* TASK TO CARRY OUT
Write the records out again, keeping each line exactly as it is.

* MATERIALS PROVIDED
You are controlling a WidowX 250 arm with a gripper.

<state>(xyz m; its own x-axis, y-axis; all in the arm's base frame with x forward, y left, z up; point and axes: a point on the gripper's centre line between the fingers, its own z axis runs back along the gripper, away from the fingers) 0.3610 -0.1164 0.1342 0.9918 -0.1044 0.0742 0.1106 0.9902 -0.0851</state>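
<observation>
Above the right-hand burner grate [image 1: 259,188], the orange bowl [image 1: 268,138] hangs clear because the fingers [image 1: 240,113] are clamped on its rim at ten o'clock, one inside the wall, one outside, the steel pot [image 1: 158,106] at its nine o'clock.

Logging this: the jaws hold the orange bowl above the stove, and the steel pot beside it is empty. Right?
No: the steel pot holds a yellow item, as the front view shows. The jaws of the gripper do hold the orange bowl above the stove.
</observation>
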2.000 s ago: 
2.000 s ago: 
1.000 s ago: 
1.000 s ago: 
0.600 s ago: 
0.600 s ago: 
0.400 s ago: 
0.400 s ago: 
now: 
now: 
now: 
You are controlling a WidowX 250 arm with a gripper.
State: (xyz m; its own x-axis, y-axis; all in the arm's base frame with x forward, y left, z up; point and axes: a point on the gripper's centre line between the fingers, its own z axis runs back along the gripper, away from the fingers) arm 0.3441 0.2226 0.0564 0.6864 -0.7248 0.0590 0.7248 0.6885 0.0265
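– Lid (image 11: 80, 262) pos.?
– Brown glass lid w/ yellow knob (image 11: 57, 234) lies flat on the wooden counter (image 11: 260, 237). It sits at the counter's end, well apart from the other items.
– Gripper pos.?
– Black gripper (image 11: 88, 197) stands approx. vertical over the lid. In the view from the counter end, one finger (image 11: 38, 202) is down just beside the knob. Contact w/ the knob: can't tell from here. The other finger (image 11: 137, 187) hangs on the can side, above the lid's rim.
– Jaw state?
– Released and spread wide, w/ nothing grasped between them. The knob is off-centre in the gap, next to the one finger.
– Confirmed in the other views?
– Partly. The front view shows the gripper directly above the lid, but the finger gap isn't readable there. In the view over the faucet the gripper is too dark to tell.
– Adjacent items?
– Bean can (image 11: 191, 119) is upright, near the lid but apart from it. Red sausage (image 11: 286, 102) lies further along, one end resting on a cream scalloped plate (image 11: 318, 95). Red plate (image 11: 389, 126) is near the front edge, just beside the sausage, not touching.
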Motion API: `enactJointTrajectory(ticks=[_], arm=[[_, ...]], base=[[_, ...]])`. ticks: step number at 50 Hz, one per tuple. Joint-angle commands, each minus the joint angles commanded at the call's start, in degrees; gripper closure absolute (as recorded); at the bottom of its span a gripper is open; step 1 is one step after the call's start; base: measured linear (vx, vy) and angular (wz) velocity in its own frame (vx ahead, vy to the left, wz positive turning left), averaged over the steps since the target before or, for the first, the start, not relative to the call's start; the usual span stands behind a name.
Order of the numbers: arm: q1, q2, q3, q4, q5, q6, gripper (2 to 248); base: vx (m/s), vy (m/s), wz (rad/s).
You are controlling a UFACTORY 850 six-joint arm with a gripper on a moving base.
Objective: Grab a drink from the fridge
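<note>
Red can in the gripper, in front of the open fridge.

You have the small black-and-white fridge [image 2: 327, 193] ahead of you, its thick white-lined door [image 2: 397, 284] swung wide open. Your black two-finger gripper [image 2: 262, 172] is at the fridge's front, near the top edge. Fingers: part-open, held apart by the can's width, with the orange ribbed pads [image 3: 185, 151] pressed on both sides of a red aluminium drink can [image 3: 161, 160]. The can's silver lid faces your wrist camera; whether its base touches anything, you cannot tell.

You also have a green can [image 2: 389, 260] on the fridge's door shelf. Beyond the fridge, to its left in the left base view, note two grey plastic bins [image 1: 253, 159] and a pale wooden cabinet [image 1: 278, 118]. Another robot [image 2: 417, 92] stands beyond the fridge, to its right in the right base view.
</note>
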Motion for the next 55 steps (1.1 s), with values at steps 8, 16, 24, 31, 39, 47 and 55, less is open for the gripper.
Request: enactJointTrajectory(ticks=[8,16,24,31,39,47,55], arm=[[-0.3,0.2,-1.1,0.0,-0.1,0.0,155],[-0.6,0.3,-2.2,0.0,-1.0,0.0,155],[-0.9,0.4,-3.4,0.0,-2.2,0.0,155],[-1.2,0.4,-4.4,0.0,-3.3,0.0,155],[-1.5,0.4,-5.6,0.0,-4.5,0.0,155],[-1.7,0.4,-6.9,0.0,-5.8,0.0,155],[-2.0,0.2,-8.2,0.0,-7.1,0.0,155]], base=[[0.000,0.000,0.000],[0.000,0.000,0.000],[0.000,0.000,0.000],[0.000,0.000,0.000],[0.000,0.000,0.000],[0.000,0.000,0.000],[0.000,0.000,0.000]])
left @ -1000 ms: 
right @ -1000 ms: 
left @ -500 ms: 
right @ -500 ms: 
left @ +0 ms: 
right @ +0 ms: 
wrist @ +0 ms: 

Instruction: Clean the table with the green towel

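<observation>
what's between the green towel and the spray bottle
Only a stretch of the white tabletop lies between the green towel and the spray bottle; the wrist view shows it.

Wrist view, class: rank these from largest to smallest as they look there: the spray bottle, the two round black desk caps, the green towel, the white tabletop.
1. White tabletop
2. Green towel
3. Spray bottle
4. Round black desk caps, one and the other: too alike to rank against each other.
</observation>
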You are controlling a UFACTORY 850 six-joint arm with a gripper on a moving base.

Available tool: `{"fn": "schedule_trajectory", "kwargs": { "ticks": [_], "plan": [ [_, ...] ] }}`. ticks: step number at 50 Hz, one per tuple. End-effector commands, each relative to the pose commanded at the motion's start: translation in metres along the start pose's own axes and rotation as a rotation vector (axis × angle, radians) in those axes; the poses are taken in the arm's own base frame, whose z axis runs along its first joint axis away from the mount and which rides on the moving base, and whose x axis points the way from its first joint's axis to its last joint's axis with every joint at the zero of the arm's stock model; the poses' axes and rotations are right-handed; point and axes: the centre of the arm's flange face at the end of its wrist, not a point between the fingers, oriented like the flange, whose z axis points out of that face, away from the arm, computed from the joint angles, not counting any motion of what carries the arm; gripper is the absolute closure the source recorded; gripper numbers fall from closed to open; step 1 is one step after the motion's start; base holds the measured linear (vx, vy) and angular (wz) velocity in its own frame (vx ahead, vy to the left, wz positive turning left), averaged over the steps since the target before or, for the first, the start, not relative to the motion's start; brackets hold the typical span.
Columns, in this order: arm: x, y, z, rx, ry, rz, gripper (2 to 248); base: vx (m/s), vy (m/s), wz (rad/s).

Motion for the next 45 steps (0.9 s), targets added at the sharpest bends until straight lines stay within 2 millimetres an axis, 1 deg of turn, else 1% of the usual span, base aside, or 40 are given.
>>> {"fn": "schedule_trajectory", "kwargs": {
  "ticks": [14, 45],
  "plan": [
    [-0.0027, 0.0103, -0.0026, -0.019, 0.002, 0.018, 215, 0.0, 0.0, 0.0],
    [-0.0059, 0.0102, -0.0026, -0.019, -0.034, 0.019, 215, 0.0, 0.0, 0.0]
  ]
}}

* WRITTEN RESPONSE
You are controlling a WidowX 250 arm with a gripper.

<state>(xyz m; its own x-axis, y-axis; all in the arm's base frame with x forward, y left, z up; point and axes: a point on the gripper's centre line between the fingers, its own z axis runs back along the gripper, away from the fingers) 0.3610 -0.1164 0.1342 0.9918 -0.1044 0.0742 0.1106 0.9902 -0.0851</state>
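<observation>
Above the right-hand burner grate [image 1: 259,188], the orange bowl [image 1: 268,138] hangs clear because the fingers [image 1: 240,113] are clamped on its rim at ten o'clock, one inside the wall, one outside, the steel pot [image 1: 158,106] at its nine o'clock.

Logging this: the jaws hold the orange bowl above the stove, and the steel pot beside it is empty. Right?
No: the steel pot holds a yellow item, as the front view shows. The jaws of the gripper do hold the orange bowl above the stove.
</observation>
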2.000 s ago: 
2.000 s ago: 
1.000 s ago: 
1.000 s ago: 
0.600 s ago: 
0.600 s ago: 
0.400 s ago: 
0.400 s ago: 
now: 
now: 
now: 
You are controlling a WidowX 250 arm with a gripper.
State: (xyz m; its own x-axis, y-axis; all in the arm's base frame with x forward, y left, z up; point and axes: a point on the gripper's centre line between the fingers, its own z axis runs back along the gripper, away from the fingers) arm 0.3441 0.2226 0.0564 0.6864 -0.7248 0.0590 0.7248 0.6885 0.0265
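– Lid (image 11: 80, 262) pos.?
– Brown glass lid w/ yellow knob (image 11: 57, 234) lies flat on the wooden counter (image 11: 260, 237). It sits at the counter's end, well apart from the other items.
– Gripper pos.?
– Black gripper (image 11: 88, 197) stands approx. vertical over the lid. In the view from the counter end, one finger (image 11: 38, 202) is down just beside the knob. Contact w/ the knob: can't tell from here. The other finger (image 11: 137, 187) hangs on the can side, above the lid's rim.
– Jaw state?
– Released and spread wide, w/ nothing grasped between them. The knob is off-centre in the gap, next to the one finger.
– Confirmed in the other views?
– Partly. The front view shows the gripper directly above the lid, but the finger gap isn't readable there. In the view over the faucet the gripper is too dark to tell.
– Adjacent items?
– Bean can (image 11: 191, 119) is upright, near the lid but apart from it. Red sausage (image 11: 286, 102) lies further along, one end resting on a cream scalloped plate (image 11: 318, 95). Red plate (image 11: 389, 126) is near the front edge, just beside the sausage, not touching.
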Motion API: `enactJointTrajectory(ticks=[_], arm=[[_, ...]], base=[[_, ...]])`. ticks: step number at 50 Hz, one per tuple. Joint-angle commands, each minus the joint angles commanded at the call's start, in degrees; gripper closure absolute (as recorded); at the bottom of its span a gripper is open; step 1 is one step after the call's start; base: measured linear (vx, vy) and angular (wz) velocity in its own frame (vx ahead, vy to the left, wz positive turning left), averaged over the steps since the target before or, for the first, the start, not relative to the call's start; the usual span stands behind a name.
Order of the numbers: arm: q1, q2, q3, q4, q5, q6, gripper (2 to 248); base: vx (m/s), vy (m/s), wz (rad/s).
You are controlling a UFACTORY 850 six-joint arm with a gripper on a moving base.
Objective: Grab a drink from the fridge
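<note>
Red can in the gripper, in front of the open fridge.

You have the small black-and-white fridge [image 2: 327, 193] ahead of you, its thick white-lined door [image 2: 397, 284] swung wide open. Your black two-finger gripper [image 2: 262, 172] is at the fridge's front, near the top edge. Fingers: part-open, held apart by the can's width, with the orange ribbed pads [image 3: 185, 151] pressed on both sides of a red aluminium drink can [image 3: 161, 160]. The can's silver lid faces your wrist camera; whether its base touches anything, you cannot tell.

You also have a green can [image 2: 389, 260] on the fridge's door shelf. Beyond the fridge, to its left in the left base view, note two grey plastic bins [image 1: 253, 159] and a pale wooden cabinet [image 1: 278, 118]. Another robot [image 2: 417, 92] stands beyond the fridge, to its right in the right base view.
</note>
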Motion for the next 55 steps (1.1 s), with values at steps 8, 16, 24, 31, 39, 47 and 55, less is open for the gripper.
Request: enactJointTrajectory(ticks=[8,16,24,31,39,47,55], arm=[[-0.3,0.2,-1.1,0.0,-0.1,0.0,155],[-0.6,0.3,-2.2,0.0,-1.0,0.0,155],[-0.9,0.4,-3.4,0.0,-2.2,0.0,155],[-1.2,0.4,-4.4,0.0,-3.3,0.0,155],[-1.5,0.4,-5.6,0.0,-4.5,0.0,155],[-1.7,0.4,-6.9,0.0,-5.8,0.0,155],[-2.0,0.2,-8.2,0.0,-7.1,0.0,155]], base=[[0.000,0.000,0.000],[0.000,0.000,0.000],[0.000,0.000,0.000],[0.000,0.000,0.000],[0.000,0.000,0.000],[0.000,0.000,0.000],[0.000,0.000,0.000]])
left @ -1000 ms: 
right @ -1000 ms: 
left @ -500 ms: 
right @ -500 ms: 
left @ +0 ms: 
right @ +0 ms: 
wrist @ +0 ms: 

Instruction: Clean the table with the green towel

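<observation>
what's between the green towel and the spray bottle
Only a stretch of the white tabletop lies between the green towel and the spray bottle; the wrist view shows it.

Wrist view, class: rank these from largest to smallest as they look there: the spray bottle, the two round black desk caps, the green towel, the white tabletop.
1. White tabletop
2. Green towel
3. Spray bottle
4. Round black desk caps, one and the other: too alike to rank against each other.
</observation>
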You are controlling a UFACTORY 850 six-joint arm with a gripper on a moving base.

Available tool: `{"fn": "schedule_trajectory", "kwargs": { "ticks": [_], "plan": [ [_, ...] ] }}`. ticks: step number at 50 Hz, one per tuple. End-effector commands, each relative to the pose commanded at the motion's start: translation in metres along the start pose's own axes and rotation as a rotation vector (axis × angle, radians) in those axes; the poses are taken in the arm's own base frame, whose z axis runs along its first joint axis away from the mount and which rides on the moving base, and whose x axis points the way from its first joint's axis to its last joint's axis with every joint at the zero of the arm's stock model; the poses' axes and rotations are right-handed; point and axes: the centre of the arm's flange face at the end of its wrist, not a point between the fingers, oriented like the flange, whose z axis points out of that face, away from the arm, computed from the joint angles, not counting any motion of what carries the arm; gripper is the absolute closure the source recorded; gripper numbers fall from closed to open; step 1 is one step after the motion's start; base holds the measured linear (vx, vy) and angular (wz) velocity in its own frame (vx ahead, vy to the left, wz positive turning left), averaged over the steps since the target before or, for the first, the start, not relative to the motion's start; brackets hold the typical span.
Columns, in this order: arm: x, y, z, rx, ry, rz, gripper (2 to 248); base: vx (m/s), vy (m/s), wz (rad/s).

Motion for the next 45 steps (0.9 s), targets added at the sharpest bends until straight lines stay within 2 millimetres an axis, 1 deg of turn, else 1% of the usual span, base aside, or 40 are given.
>>> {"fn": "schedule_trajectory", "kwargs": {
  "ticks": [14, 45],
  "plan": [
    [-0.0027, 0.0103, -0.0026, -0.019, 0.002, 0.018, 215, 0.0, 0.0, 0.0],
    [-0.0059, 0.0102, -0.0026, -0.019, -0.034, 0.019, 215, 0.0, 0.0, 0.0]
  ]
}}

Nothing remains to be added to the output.